Risk of Recurrence in Uterine Leiomyoma with Bizarre Nuclei: a Systematic Review and Meta-Analysis

• Abstract
• Zusammenfassung
• Introduction
• Materials and Methods
• Study protocol
• Search strategy and study selection
• Data extraction
• Risk of bias within studies assessment
• Data analysis
• Results
• Study selection and characteristics
• Risk of bias assessment
• Risk of recurrence
• Comment
• Main findings and interpretation
• Strengths and limitations
• Conclusion
• Financial Support
• References

Abstract

Objective Leiomyoma with bizarre nuclei (LBN) is a variant of uterine leiomyoma, which has replaced the previous category of “atypical leiomyoma” and must be distinguished from smooth muscle tumors of uncertain malignant potential (STUMP). However, previously published series of “atypical leiomyoma” might have included both LBN and STUMP, due to the lack of strict diagnostic criteria. Based on such hypothesis, we aimed to define the risk of recurrence in LBN.

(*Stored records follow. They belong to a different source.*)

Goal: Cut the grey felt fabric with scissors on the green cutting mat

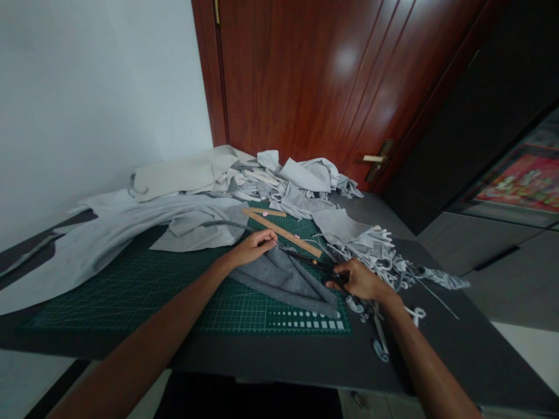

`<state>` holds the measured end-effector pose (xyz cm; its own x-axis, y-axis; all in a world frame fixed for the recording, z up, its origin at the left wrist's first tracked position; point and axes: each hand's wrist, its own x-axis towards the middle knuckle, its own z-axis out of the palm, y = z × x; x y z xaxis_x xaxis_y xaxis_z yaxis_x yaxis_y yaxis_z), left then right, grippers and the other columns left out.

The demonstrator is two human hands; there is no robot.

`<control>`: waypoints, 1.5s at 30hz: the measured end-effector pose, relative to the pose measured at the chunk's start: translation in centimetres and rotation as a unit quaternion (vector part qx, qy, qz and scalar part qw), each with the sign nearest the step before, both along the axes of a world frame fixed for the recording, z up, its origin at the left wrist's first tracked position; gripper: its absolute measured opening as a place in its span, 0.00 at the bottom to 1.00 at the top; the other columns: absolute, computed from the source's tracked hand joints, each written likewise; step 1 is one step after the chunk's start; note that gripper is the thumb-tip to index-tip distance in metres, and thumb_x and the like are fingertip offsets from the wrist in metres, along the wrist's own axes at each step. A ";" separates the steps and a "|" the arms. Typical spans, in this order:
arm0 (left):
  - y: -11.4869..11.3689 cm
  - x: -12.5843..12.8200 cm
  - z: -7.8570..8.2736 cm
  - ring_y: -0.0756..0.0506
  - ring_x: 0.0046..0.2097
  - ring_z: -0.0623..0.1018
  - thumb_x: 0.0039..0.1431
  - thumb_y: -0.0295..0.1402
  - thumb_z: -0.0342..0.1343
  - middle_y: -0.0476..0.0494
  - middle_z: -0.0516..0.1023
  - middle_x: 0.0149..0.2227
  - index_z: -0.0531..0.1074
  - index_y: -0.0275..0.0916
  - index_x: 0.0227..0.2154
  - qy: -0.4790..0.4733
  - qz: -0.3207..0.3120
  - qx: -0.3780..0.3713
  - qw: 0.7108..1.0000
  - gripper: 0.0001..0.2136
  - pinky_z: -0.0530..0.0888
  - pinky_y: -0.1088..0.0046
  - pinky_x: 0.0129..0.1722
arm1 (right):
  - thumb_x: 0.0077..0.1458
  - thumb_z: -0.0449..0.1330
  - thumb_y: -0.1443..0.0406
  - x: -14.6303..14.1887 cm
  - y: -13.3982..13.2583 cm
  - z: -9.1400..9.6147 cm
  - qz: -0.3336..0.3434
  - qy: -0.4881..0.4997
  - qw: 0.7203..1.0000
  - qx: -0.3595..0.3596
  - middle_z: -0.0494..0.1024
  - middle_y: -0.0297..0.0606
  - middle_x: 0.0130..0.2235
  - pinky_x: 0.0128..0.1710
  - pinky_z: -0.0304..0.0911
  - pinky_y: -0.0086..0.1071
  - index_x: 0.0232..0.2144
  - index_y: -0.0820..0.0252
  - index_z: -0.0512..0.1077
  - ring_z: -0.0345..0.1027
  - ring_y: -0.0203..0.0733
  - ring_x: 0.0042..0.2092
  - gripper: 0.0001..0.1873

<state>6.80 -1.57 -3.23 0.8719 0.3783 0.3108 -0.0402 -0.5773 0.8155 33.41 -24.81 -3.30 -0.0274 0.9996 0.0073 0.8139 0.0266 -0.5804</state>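
A dark grey piece of fabric (288, 280) lies in folds on a green cutting mat (174, 297). My left hand (255, 245) is closed, pinching the fabric's upper edge, where a narrow dark strip trails off to the left. In my right hand (354, 279) is a pair of black scissors (322, 266), fingers wrapped round the handles. The blades point left along the fabric's top edge towards my left fingertips. Whether the blades are parted is too small to tell. Just beyond the scissors lies a wooden ruler (283, 234), slanting across the mat.
Light grey cloth (117, 227) spreads over the mat's left side. Fabric scraps (305, 186) heap up at the back by a wooden door (301, 81), and thin offcuts (388, 256) pile on the right. A second pair of scissors (379, 337) rests near my right forearm.
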 end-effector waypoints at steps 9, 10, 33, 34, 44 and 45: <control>0.1 0.1 -0.2 0.50 0.32 0.66 0.66 0.38 0.51 0.52 0.66 0.30 0.67 0.37 0.35 0.002 -0.012 -0.003 1.000 0.09 0.62 0.74 0.34 | 0.55 0.62 0.48 -0.2 0.1 -0.2 0.005 0.002 1.000 0.000 0.54 0.27 0.21 0.23 0.43 0.28 0.18 0.59 0.59 0.49 0.32 0.25 0.27; 0.1 0.1 -0.2 0.50 0.32 0.66 0.65 0.38 0.51 0.52 0.66 0.30 0.67 0.37 0.35 0.004 -0.013 -0.003 1.000 0.09 0.62 0.74 0.34 | 0.55 0.62 0.48 -0.2 0.1 -0.2 0.004 0.002 1.000 -0.001 0.54 0.26 0.21 0.23 0.43 0.28 0.18 0.59 0.59 0.49 0.32 0.25 0.27; 0.0 0.2 -0.3 0.49 0.34 0.70 0.61 0.37 0.53 0.50 0.69 0.31 0.66 0.38 0.31 -0.009 -0.015 -0.021 1.000 0.08 0.66 0.73 0.36 | 0.56 0.61 0.46 -0.3 0.2 -0.3 0.009 -0.003 1.000 0.006 0.57 0.28 0.21 0.24 0.45 0.28 0.19 0.59 0.60 0.52 0.33 0.25 0.27; 0.0 0.1 -0.2 0.49 0.34 0.70 0.61 0.37 0.53 0.50 0.70 0.31 0.66 0.38 0.31 -0.010 -0.016 -0.021 1.000 0.08 0.66 0.73 0.36 | 0.56 0.61 0.47 -0.4 0.2 -0.3 0.008 -0.006 1.000 0.007 0.57 0.28 0.21 0.24 0.45 0.29 0.19 0.59 0.60 0.52 0.33 0.25 0.27; -0.2 0.2 0.2 0.48 0.35 0.70 0.60 0.37 0.53 0.50 0.69 0.31 0.66 0.38 0.30 -0.006 -0.012 -0.019 1.000 0.09 0.66 0.73 0.37 | 0.56 0.60 0.46 -0.3 0.3 -0.5 0.016 -0.013 0.999 0.025 0.55 0.27 0.21 0.24 0.45 0.29 0.18 0.59 0.58 0.50 0.33 0.25 0.28; -0.2 0.2 0.2 0.48 0.34 0.70 0.60 0.37 0.54 0.50 0.69 0.31 0.66 0.38 0.30 -0.007 -0.011 -0.019 1.000 0.09 0.66 0.73 0.36 | 0.56 0.61 0.46 -0.3 0.3 -0.5 0.015 -0.015 0.999 0.027 0.55 0.27 0.21 0.24 0.45 0.29 0.18 0.59 0.59 0.50 0.33 0.25 0.28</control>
<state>6.97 -1.77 -3.06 0.8761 0.3704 0.3086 -0.0641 -0.5450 0.8360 33.14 -24.49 -3.82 -0.0591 0.9964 0.0605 0.8291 0.0828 -0.5529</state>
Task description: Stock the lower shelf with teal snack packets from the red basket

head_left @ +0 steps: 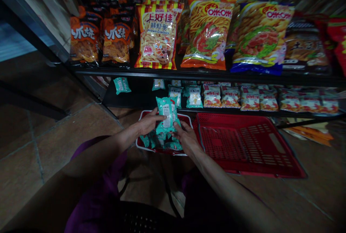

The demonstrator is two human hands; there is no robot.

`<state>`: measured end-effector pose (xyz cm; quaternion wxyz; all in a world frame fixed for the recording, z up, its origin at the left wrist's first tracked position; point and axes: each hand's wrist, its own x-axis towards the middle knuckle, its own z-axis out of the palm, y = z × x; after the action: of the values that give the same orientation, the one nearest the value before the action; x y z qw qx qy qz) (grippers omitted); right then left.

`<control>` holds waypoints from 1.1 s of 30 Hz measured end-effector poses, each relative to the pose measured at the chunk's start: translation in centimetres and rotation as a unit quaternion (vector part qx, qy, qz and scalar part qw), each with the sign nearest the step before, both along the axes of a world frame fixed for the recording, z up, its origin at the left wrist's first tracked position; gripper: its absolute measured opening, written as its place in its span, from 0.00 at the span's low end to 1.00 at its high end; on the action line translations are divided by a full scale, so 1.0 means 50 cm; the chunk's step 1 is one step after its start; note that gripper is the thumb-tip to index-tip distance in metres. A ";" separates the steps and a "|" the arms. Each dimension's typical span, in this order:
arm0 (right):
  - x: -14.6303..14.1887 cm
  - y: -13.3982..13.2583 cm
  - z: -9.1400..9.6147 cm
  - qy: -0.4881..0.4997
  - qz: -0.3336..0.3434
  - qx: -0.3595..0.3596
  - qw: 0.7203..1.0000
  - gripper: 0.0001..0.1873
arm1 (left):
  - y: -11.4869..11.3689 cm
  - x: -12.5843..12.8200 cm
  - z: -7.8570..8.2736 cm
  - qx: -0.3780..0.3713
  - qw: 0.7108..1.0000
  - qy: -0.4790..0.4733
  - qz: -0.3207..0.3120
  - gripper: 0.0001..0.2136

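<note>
Purple sleeves [92, 189] lie nearest the camera; both forearms extend forward from them. The left hand [147, 123] and right hand [186, 137] jointly grip a small teal plastic snack packet [167, 114], upright, white label panel facing the camera, print unreadable. It sits above a red basket with white rim [189, 119] containing similar teal packets. Beside it: an empty red plastic basket [243, 146]. Shelf above: striped bag marked "Prawn Crackers" [158, 36].

Striped bag [158, 36]: "Prawn Crackers" (Oishi logo above, small); orange bag [208, 33]: "OK•OK".
</note>
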<state>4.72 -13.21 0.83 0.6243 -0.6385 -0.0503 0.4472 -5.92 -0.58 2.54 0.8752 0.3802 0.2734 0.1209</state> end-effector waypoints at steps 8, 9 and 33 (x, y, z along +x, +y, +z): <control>-0.001 0.000 -0.010 -0.104 -0.010 0.015 0.994 0.25 | -0.001 0.004 -0.008 -0.012 1.000 -0.006 0.026 0.20; -0.002 0.000 -0.008 -0.116 -0.007 0.020 0.993 0.25 | -0.001 0.005 -0.009 -0.018 0.999 -0.005 0.031 0.21; 0.012 0.003 0.010 -0.130 -0.035 0.054 0.989 0.18 | 0.003 0.021 0.009 -0.080 0.992 -0.032 0.087 0.22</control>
<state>5.31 -13.04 1.32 0.6608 -0.6584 -0.1331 0.3349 -4.88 -0.45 2.97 0.8973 0.2794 0.2863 0.1867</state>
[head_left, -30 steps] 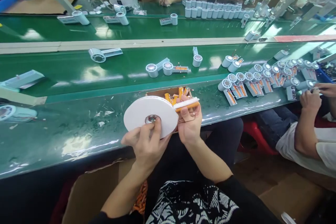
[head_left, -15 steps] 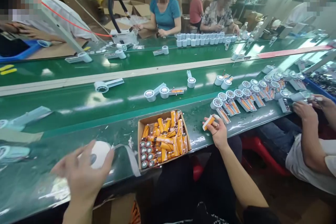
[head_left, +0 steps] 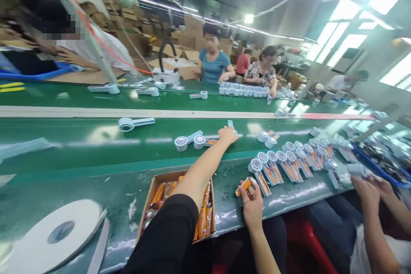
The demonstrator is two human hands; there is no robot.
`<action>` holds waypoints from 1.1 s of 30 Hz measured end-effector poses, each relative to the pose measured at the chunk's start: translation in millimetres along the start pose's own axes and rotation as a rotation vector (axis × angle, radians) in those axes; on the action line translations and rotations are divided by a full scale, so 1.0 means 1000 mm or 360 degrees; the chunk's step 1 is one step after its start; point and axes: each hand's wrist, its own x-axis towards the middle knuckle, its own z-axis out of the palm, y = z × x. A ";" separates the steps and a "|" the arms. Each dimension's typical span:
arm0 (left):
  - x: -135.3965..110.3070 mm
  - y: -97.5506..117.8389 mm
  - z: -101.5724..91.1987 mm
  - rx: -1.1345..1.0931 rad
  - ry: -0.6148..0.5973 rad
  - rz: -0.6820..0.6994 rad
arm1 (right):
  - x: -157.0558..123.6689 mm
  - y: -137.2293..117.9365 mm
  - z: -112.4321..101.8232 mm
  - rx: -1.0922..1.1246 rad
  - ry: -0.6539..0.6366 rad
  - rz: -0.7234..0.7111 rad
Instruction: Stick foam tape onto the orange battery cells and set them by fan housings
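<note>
the left hand [head_left: 227, 134] reaches across to the middle belt of the bench [head_left: 122, 197], fingers curled over a small fan housing [head_left: 230, 123]; whether they have closed on it i cannot tell. the right hand [head_left: 253, 205] sits at the near edge, pinching an orange battery cell [head_left: 244, 186] between thumb and fingertips, just right of the cardboard box [head_left: 160, 178]. the housing looks like light, stiff plastic, best taken by its round head or handle. the cell likely has a slick sleeve, so hold it mid-body.
</note>
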 end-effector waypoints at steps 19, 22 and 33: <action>-0.173 -0.331 -0.003 0.0205 -0.0128 0.0135 | 0.010 -0.001 -0.003 -0.0236 -0.0171 -0.0166; -0.160 -0.325 0.015 0.0155 -0.0129 0.0062 | 0.011 -0.008 0.002 -0.0225 -0.0087 -0.0233; -0.131 -0.339 0.004 -0.0116 -0.0048 0.0010 | 0.020 -0.095 0.178 -0.0333 -0.0964 -0.0638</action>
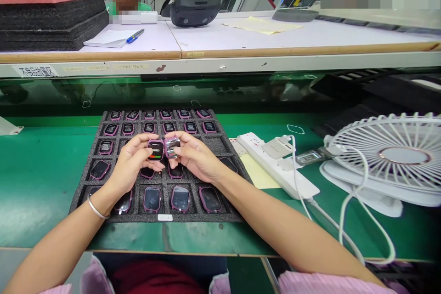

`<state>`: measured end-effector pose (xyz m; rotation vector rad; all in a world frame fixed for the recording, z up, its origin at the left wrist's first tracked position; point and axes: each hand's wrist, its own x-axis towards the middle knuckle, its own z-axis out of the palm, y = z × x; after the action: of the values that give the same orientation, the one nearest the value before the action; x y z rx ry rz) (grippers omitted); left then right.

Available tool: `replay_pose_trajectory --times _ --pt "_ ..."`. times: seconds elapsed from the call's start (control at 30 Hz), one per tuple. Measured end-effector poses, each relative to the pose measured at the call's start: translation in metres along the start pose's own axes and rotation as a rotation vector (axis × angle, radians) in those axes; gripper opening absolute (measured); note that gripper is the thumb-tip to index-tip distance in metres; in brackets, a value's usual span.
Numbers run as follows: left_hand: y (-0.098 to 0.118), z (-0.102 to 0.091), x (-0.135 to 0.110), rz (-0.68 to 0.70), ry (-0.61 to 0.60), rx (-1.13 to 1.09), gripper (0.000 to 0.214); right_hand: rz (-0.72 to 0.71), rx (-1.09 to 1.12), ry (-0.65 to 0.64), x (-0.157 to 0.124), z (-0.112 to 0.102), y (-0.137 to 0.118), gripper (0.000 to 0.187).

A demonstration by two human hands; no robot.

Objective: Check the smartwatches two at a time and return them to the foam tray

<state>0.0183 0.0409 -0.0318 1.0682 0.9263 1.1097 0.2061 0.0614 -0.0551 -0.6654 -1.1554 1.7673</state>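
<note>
My left hand [129, 163] is closed around a purple-rimmed watch body [156, 149] whose lit screen faces up. Touching it on the right, a second watch body [172, 146] shows its shiny back, pinched in my right hand [193, 157]. Both hands hover over a black foam tray [82, 195] on the green bench. The tray holds several rows of the same purple watch bodies [179, 198], the far rows showing white text, the near rows dark screens. A metal bangle [95, 210] is on my left wrist.
A white power strip [275, 170] with a plug and cables lies right of the tray, next to a yellow note [257, 172]. A white fan [389, 156] lies at the right. Behind, a raised shelf [220, 53] carries stacked foam [51, 14], a notepad with pen, a dark headset [195, 9]; another person sits beyond.
</note>
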Motion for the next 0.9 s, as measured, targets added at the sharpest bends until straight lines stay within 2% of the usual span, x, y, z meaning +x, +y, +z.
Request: replay_pose_trajectory --times 0.3,0.57,0.67,0.73,0.77,0.83,0.9 --pt "-0.001 0.002 0.000 0.014 0.015 0.048 0.039 -0.001 -0.007 0.016 0.000 0.000 0.001 0.034" --pt "-0.003 -0.001 0.007 0.034 -0.003 0.055 0.052 -0.024 0.012 0.022 0.002 -0.002 0.004 0.037" --pt "0.005 0.006 -0.006 0.079 -0.016 0.006 0.058 -0.026 0.020 0.040 0.002 -0.002 0.004 0.040" --pt "0.015 0.016 -0.029 0.076 -0.121 -0.099 0.060 -0.028 0.024 0.029 0.002 -0.001 0.003 0.047" --pt "0.020 0.021 -0.044 0.025 -0.240 -0.168 0.062 -0.027 0.022 0.014 0.002 -0.001 0.002 0.050" --pt "0.030 0.032 -0.077 -0.186 -0.547 -0.338 0.064 -0.027 -0.001 -0.027 0.001 0.001 0.000 0.056" --pt "0.039 0.040 -0.102 -0.308 -0.664 -0.472 0.046 -0.037 -0.035 -0.085 -0.002 0.004 -0.003 0.057"
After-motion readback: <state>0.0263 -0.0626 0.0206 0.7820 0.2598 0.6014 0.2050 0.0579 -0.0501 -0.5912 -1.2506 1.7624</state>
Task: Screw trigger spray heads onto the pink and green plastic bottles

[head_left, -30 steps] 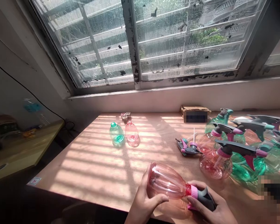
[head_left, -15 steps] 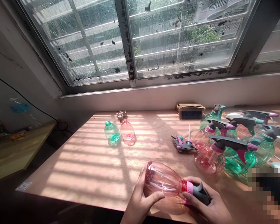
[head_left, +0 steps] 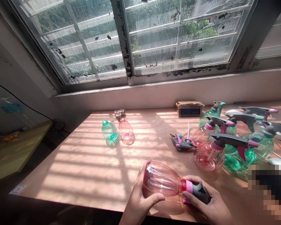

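A clear pink spray bottle [head_left: 162,179] lies on its side just above the near edge of the wooden table [head_left: 89,168]. My left hand [head_left: 140,200] wraps around its round base. My right hand [head_left: 208,206] grips the grey trigger head [head_left: 200,193] with its pink collar, fitted at the bottle's neck. Both hands are closed around it.
Two capless bottles, one green [head_left: 110,133] and one pink [head_left: 125,132], stand at the far left. A loose trigger head [head_left: 182,142] lies mid-table. Several assembled green and pink sprayers [head_left: 234,147] crowd the right. A small box [head_left: 189,108] sits by the wall under the window.
The view has drifted right and up slightly, so everything sits lower-left in the picture. My hands keep the same hold on the pink bottle and its trigger head.
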Demonstrator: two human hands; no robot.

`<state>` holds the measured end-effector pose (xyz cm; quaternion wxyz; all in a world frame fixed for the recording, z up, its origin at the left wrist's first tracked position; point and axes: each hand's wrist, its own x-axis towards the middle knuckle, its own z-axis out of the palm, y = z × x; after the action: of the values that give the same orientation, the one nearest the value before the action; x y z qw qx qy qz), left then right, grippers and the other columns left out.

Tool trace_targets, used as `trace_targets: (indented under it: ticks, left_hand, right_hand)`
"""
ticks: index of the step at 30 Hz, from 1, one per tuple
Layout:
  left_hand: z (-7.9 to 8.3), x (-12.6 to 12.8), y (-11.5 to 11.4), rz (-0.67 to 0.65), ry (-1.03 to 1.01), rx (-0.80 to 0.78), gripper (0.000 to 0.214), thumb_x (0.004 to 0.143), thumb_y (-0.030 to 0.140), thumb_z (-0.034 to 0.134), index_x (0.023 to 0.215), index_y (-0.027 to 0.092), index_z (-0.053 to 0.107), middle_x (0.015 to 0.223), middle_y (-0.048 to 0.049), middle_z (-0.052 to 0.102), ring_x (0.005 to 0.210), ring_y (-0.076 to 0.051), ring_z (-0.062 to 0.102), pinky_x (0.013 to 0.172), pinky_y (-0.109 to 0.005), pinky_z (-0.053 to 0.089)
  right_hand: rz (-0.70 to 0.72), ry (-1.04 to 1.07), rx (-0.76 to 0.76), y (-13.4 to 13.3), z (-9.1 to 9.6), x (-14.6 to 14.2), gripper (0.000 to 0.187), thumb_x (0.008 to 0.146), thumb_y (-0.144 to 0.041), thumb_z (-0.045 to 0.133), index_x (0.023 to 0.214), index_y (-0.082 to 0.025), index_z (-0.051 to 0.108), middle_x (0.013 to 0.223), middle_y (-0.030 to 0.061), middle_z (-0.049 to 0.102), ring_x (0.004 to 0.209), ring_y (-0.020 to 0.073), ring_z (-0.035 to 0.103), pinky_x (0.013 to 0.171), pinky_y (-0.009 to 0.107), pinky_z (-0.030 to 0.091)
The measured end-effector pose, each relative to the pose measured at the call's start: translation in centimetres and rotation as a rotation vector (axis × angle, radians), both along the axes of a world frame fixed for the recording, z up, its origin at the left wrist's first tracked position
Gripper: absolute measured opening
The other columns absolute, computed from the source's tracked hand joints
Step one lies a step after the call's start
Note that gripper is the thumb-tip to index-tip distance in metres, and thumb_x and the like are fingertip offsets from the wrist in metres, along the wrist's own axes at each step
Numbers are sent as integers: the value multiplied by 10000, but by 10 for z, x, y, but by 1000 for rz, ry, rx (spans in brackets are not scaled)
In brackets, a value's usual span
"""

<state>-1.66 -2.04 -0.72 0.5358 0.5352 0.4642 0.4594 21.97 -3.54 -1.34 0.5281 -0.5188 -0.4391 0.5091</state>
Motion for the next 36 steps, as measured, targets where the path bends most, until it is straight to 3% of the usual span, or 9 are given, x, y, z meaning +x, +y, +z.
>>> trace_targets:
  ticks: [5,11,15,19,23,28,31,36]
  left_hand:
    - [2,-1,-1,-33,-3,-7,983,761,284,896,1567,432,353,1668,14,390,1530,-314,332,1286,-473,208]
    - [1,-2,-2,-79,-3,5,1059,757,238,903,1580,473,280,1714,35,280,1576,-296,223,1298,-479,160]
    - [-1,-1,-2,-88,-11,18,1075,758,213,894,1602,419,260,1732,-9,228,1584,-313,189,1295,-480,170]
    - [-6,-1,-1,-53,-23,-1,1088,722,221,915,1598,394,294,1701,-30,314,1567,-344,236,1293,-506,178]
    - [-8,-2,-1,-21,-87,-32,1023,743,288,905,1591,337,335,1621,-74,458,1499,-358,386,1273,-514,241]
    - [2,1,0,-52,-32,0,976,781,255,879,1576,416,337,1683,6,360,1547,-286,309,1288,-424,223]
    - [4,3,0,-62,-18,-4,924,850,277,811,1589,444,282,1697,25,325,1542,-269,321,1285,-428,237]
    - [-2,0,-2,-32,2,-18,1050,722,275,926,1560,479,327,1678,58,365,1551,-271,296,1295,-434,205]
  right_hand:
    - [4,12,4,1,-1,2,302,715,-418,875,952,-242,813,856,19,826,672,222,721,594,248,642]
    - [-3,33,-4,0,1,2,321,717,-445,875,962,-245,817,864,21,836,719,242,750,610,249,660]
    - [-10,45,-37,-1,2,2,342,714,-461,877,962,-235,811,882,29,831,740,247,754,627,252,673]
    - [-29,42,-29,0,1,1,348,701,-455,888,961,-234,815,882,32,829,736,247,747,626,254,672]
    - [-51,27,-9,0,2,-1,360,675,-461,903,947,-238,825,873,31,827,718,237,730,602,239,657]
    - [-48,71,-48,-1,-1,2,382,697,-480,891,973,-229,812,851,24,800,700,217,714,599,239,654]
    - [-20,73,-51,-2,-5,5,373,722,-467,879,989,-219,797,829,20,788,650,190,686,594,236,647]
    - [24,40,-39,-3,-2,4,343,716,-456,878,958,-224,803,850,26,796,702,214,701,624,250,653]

Study Design A systematic review and meta-analysis was performed by searching 4 electronic databases for all studies assessing the outcome of patients with “atypical leiomyoma” or LBN. The pooled absolute risk of recurrence was calculated. The included studies were subdivided into two subgroups based on the criteria used: “LBN + STUMP” or “LBN-only”.

Results Twelve studies with 433 patients were included. The pooled risk of recurrence was 5.5% overall. The funnel plot showed two cluster of studies which superimposed to the two subgroups. In the LBN + STUMP cluster/subgroup, the pooled risk of recurrence was 7.7%. In the LBN-only cluster/subgroup, the pooled risk of recurrence was 1.9%. Statistical heterogeneity was null in all analyses.

Conclusion Our results show a risk of recurrence of 1.9% for LBN; higher recurrence rates in older studies are likely due to the inclusion of STUMPs.

Zusammenfassung

Zielsetzung Leiomyom mit bizarrem Zellkern (LBN) ist eine Variante von uterinen Leiomyomen, welche die frühere Kategorie „atypisches Leiomyom“ ersetzt; sie sollte von glattmuskulären Tumoren mit unsicherem malignen Potenzial (STUMP) unterschieden werden. Weil aber strenge diagnostischen Kritierien bei früheren Studien fehlten, kann es sein, dass früher veröffentlichte Serien von atypischen Leiomyomen sowohl LBN als auch STUMP umfassen. Basierend auf dieser Hypothese war das Ziel unserer Studie, die Gefahr eines Rezidivs bei LBN zu definieren.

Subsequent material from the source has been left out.